The newly elected Queensland government has said it will push ahead with its plan to introduce lockouts and 3am closing times for pubs and clubs. Despite objections from vested interests, there’s now plenty of evidence to show this is a good idea for patrons and businesses alike.
Just 12 months after they were introduced, early closing times for pubs and clubs in central Sydney have caused a massive decline in crime throughout the previously violence-ridden Sydney suburb of Kings Cross. NSW Police data reported in Sydney’s Daily Telegraph last week illustrates the impact of trading hours restrictions in King Cross after 12 months. It shows:
- sexual assaults in the area are down by 20.8%
- assaults causing grievous bodily harm are down by 43%
- assaults causing actual bodily harm have declined by 50.3%
- robberies have fallen by a huge 57.1%
- car theft is down by 44.6%, and
- stealing from motor vehicles is down by 47.5%.
Probably the most important gain – and one that’s not mentioned above – is the one highlighted by Kings Cross local area commander Superintendent Mick Fitzgerald:
The man hours saved and the way we are able to reallocate our resources has been phenomenal.
Many state governments in Australia expend massive resources on extra policing to effectively subsidise late-night venues by facilitating people drinking between 3am and 7am (despite the fact that around 80% of the population want pubs shut at 3am). But police in Kings Cross are now able to use their time dealing with criminal activity.
The state of Kings Cross a year on provides clear support for the newly elected Queensland government’s proposal but, not unexpectedly, industry groups are critical of the idea. They argue “anti-social behaviour is a cultural problem, not an operational one” and that the proposal will have a negative impact on the economy as well as worsening “law and order issues surrounding entertainment zones”.
The experience of Kings Cross has already proven them wrong about the latter point. And the seven years since similar measures were introduced in Newcastle provide the other nails in the coffin of that argument.
The story from Newcastle is that you can change drinking culture and businesses don’t have to suffer. There are now almost 50% more liquor licences in Newcastle than there were in 2008 when the original 3am close was put in place. And the new venues are mostly small bars and restaurants.
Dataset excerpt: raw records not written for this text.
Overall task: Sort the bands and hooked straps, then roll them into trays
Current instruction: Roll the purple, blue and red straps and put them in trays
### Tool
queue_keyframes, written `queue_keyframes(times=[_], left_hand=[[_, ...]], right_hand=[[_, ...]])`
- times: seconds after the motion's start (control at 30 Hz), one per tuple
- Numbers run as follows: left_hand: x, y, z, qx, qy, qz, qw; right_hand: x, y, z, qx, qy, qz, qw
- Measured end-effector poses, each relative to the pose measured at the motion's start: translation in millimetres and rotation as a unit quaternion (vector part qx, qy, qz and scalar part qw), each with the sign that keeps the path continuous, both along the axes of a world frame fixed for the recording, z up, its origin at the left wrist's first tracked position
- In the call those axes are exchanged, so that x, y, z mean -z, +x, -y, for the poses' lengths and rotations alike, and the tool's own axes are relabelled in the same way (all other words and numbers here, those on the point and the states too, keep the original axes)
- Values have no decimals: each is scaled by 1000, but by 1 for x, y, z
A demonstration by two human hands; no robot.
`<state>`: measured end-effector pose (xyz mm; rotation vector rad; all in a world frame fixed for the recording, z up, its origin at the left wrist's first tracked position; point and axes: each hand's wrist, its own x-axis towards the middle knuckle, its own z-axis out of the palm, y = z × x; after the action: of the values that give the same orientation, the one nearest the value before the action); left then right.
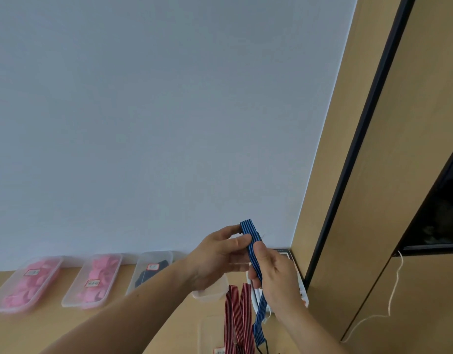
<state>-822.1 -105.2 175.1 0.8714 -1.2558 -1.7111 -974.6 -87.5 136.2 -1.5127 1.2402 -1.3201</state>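
Running off the near frame edge, a red-and-black striped strap (pixel 236 318) lies partly cut off. Just right, the blue strap (pixel 253 249) (black lengthwise stripes) rises above the table (pixel 41 325): right hand (pixel 276 277) grips its middle, left hand (pixel 215 256) pinches its folded top. Far left, blurred trays (pixel 55 261) hold pink pieces.

Back row: 3 side by side on the table (pixel 54 328), against the wall (pixel 169 123): left tray (pixel 26 284); middle tray (pixel 92 281); right tray (pixel 153 270)
Held strap (pixel 251 241): between left hand (pixel 217 256) and right hand (pixel 274 274); tail below the right hand
Loose straps (pixel 236 318): just left of that tail; over the near tray (pixel 210 333)
Cabinet (pixel 373 226): far right
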Motion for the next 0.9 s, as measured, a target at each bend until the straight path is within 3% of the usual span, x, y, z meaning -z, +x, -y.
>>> queue_keyframes(times=[0.17,0.37,0.5,0.7,0.8,0.9], left_hand=[[2,5,10,-51,-41,21,998],[3,16,24,-135,-218,222,941],[18,16,22,-157,-416,361,820],[29,23,22,-190,-636,413,623],[30,26,28,-204,-681,414,568],[32,25,34,-202,-697,423,542]], right_hand=[[0,2,1,-3,30,11,999],[-3,5,-1,-8,52,33,998],[-12,7,-1,-26,89,89,992],[-19,7,-2,-53,129,113,984],[-22,8,0,-53,128,115,984],[-22,7,3,-49,130,119,983]])
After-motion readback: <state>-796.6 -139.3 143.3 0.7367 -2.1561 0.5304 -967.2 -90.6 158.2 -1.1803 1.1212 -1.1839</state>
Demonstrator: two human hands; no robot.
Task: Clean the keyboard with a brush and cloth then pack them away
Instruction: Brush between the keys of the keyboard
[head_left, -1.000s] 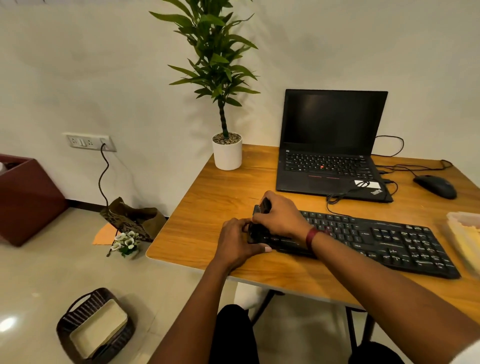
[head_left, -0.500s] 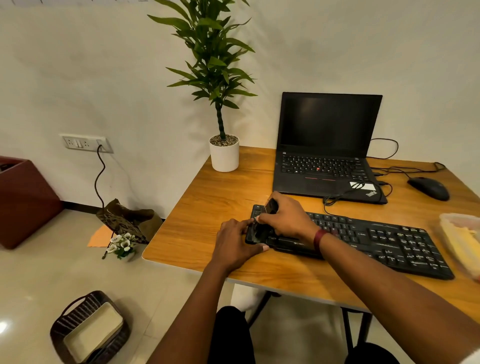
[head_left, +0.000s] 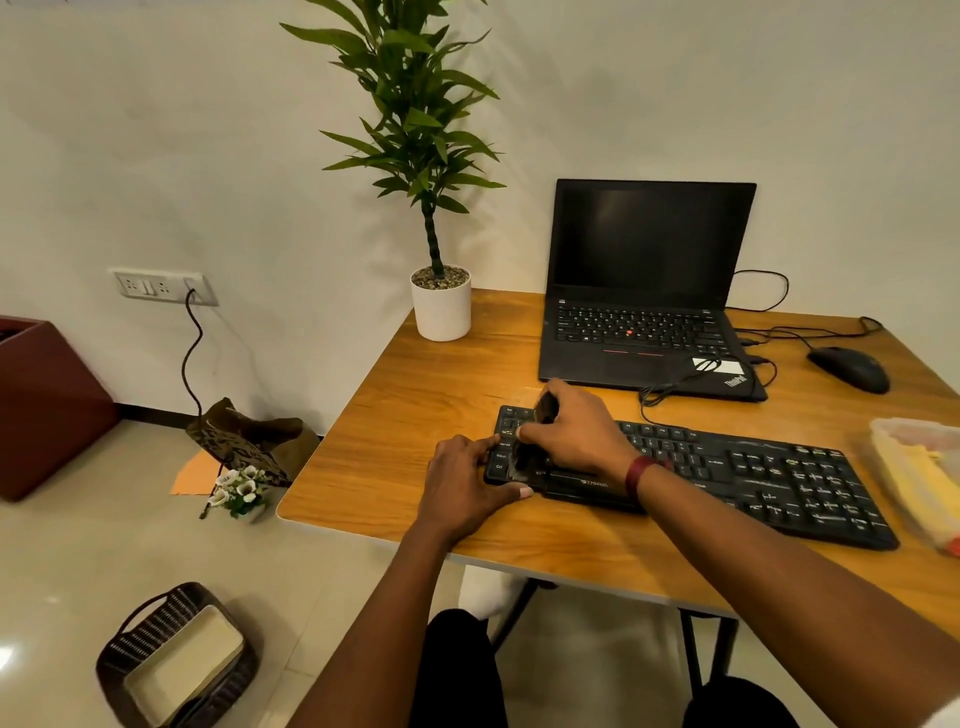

In research my colleagues and I did to explore what measures were effective for reducing alcohol-related harm, we compared Newcastle, with its blanket 3am closing time, to Geelong, where pubs could stay open until 7am. We found people were actually spending more money, on average, in Newcastle.
Venue operators in Newcastle didn’t mind going home earlier, particularly once they adapted their business models to focus on alternative forms of entertainment and especially providing meals. These venues are now thriving and have very low levels of alcohol-related assaults and emergency department attendances.
While we don’t have Australian data on how much money changes hands in the night-time economy, UK studies show only 20% of sales made between 6pm and 6am occur after midnight. When you consider how busy most pubs are between midnight and 2am, it seems unlikely that closing times at 3am, when crowds have dwindled, will have a significant impact on business bottom lines.
A better culture
Many licensees in Newcastle were ultimately glad to have legislation put into place, because previously there was always a rogue or desperate trader who wanted to open later. The legislation meant everyone was competing on a level playing field.
According to my count in Geelong, where no restrictions are in place, 19 licensed businesses have gone broke in the past six years.
While elements of the alcohol industry oppose earlier closing, they don’t provide any evidence to support their arguments. If they considered the benefits this will bring to individual businesses, they would support closing pubs earlier and begin planning to build their businesses on a different drinking culture – a culture that encourages people to go out earlier, eat more and pre-load less, rather than one that’s all about fuelling drunken patrons to dangerous levels.
The evidence overwhelmingly supports the Queensland government’s proposed state-wide reduction of hours when alcohol is sold. The results of early closing times in Kings Cross and Newcastle show the objections of self-interested minorities are baseless, especially when considering the huge economic and social benefits seen elsewhere.
Disclosure statement Peter Miller receives funding from Australian Research Council and Australian National Health and Medical Research Council, grants from NSW Government, National Drug Law Enforcement Research Fund, Foundation for Alcohol Research and Education, Cancer Council Victoria, Queensland government and Australian Drug Foundation, travel and related costs from Australasian Drug Strategy Conference. He is affiliated with academic journal Addiction. He has acted as a paid expert witness on behalf of a licensed venue and a security firm.